## Activity
Copy the data below exactly, omitting any picture it contains.

## Exercise input

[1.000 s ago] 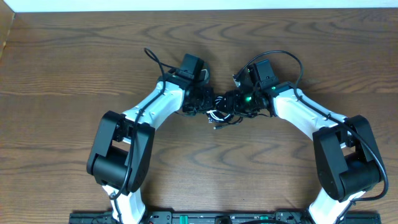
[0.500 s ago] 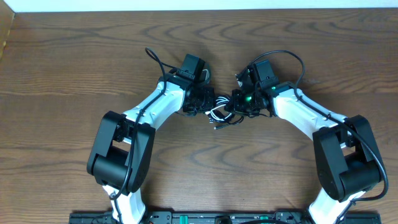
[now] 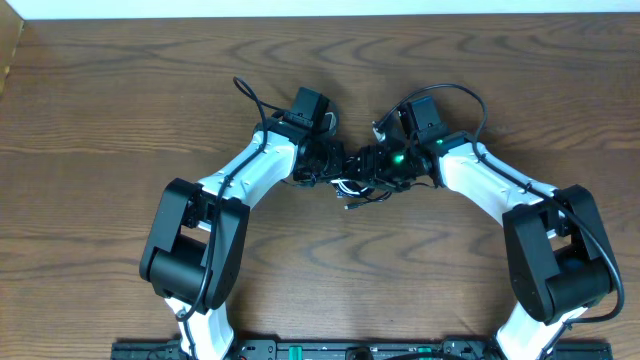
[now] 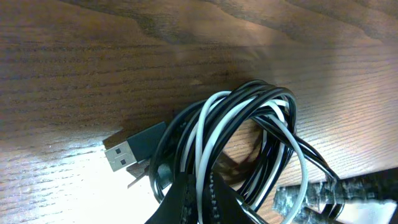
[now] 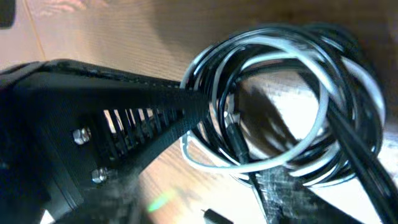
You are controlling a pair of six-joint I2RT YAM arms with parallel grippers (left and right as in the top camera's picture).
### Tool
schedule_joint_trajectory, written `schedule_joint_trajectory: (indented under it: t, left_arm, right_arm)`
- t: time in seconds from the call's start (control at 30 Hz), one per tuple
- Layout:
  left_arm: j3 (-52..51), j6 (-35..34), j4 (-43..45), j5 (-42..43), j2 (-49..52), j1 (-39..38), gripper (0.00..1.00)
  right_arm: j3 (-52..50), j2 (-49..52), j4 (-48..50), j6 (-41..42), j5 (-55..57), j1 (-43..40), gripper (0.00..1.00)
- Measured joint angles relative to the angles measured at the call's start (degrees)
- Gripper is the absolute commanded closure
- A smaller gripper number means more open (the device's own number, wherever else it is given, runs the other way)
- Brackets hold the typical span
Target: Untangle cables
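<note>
The cables (image 3: 352,183) are a small tangled coil of thin black and white cords between my two grippers at the table's middle. In the left wrist view the coil (image 4: 249,134) lies on the wood with a black USB plug (image 4: 127,149) sticking out to the left. My left gripper (image 4: 202,199) is shut on black and white strands at the coil's near side. In the right wrist view the coil (image 5: 280,106) fills the frame. My right gripper (image 5: 273,186) is shut on strands at the coil's lower edge. The left gripper's black finger (image 5: 149,112) reaches into the coil from the left.
Thicker black cords run from the wrists: one curls off up-left (image 3: 245,92), one loops over the right wrist (image 3: 470,95). Brown wood table (image 3: 320,280) all around. The table's far edge (image 3: 320,14) meets a white wall.
The right gripper pulled slightly right half a second ago, stretching the coil, and has now come back toward the left gripper. The coil is bunched tighter between them.
</note>
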Motion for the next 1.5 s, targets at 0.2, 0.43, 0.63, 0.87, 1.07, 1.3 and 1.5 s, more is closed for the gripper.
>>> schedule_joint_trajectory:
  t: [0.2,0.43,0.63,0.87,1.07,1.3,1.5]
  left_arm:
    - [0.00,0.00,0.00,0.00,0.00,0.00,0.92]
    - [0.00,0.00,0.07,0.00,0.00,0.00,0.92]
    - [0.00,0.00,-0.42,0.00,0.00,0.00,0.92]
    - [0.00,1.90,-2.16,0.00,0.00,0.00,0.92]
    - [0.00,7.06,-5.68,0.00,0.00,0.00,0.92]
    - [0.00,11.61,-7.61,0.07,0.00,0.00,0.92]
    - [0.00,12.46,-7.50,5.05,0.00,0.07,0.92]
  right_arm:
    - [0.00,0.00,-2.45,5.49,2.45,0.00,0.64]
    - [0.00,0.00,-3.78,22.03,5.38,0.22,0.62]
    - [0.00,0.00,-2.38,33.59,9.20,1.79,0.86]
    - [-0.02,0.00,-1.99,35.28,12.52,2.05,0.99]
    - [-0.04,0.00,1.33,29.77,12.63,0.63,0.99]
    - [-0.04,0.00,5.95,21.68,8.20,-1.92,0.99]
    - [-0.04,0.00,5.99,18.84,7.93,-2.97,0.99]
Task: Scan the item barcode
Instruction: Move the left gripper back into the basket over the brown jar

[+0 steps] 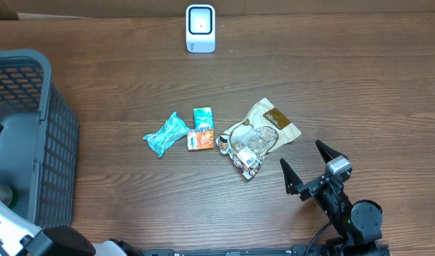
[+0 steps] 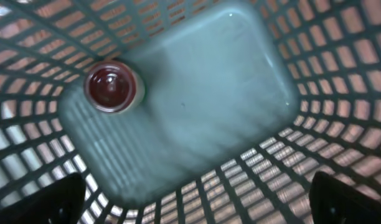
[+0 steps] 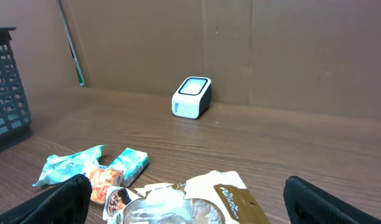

## Reply to the exercise
[1.000 s ago] 
[0.500 s ago] 
[now] 
[now] 
[now] 
You are controlling a pair of six-joint I2RT YAM arms with parallel grippers (left and right as in the top camera's picture).
### Tool
schedule_joint_trajectory, written `schedule_joint_trajectory: (indented under it: t, left_arm, right_arm)`
- t: time in seconds from the call's start (control at 30 Hz), one per tuple
- Layout:
  left_arm: j3 (-52..51), j6 (-35..34), j4 (-43..45), j5 (-42..43), j2 (-49..52), j1 (-39..38), gripper (0.00..1.00)
  right_arm: j3 (-52..50), j2 (-49..52), j4 (-48..50), j6 (-41..42), j5 (-55..57), j1 (-43..40), gripper (0.00..1.00)
- Measured joint angles relative to the angles measured at the call's start (degrees)
- Gripper is the absolute commanded closure
- A smaller gripper number means more open (the device's own number, wherever else it is given, runs the other way)
- Brackets hold the typical span
Target: Untangle cables
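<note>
The cables (image 3: 352,183) are a small tangled coil of thin black and white cords between my two grippers at the table's middle. In the left wrist view the coil (image 4: 249,134) lies on the wood with a black USB plug (image 4: 127,149) sticking out to the left. My left gripper (image 4: 202,199) is shut on black and white strands at the coil's near side. In the right wrist view the coil (image 5: 280,106) fills the frame. My right gripper (image 5: 273,186) is shut on strands at the coil's lower edge. The left gripper's black finger (image 5: 149,112) reaches into the coil from the left.
Thicker black cords run from the wrists: one curls off up-left (image 3: 245,92), one loops over the right wrist (image 3: 470,95). Brown wood table (image 3: 320,280) all around. The table's far edge (image 3: 320,14) meets a white wall.
The right gripper pulled slightly right half a second ago, stretching the coil, and has now come back toward the left gripper. The coil is bunched tighter between them.
</note>
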Motion for the next 1.5 s, targets at 0.2, 0.43, 0.63, 0.87, 1.07, 1.3 and 1.5 s, more is closed for the gripper.
>>> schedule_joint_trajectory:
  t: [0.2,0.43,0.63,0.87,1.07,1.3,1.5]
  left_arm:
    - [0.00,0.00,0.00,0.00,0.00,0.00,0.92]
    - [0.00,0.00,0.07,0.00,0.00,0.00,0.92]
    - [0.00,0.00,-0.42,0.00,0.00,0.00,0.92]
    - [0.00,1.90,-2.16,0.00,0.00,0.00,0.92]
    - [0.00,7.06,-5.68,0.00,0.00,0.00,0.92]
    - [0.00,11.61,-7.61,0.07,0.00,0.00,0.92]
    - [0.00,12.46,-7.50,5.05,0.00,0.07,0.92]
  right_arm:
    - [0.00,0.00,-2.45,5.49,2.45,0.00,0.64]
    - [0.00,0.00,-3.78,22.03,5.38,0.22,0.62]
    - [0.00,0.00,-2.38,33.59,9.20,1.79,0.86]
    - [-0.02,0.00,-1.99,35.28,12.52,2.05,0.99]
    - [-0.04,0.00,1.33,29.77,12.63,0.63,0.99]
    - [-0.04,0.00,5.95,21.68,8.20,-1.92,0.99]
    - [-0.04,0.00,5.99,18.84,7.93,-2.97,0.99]
Task: Scan the item barcode
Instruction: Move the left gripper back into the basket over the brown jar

[+0 steps] 
[+0 steps] 
[+0 steps] 

Nothing more belongs to this answer.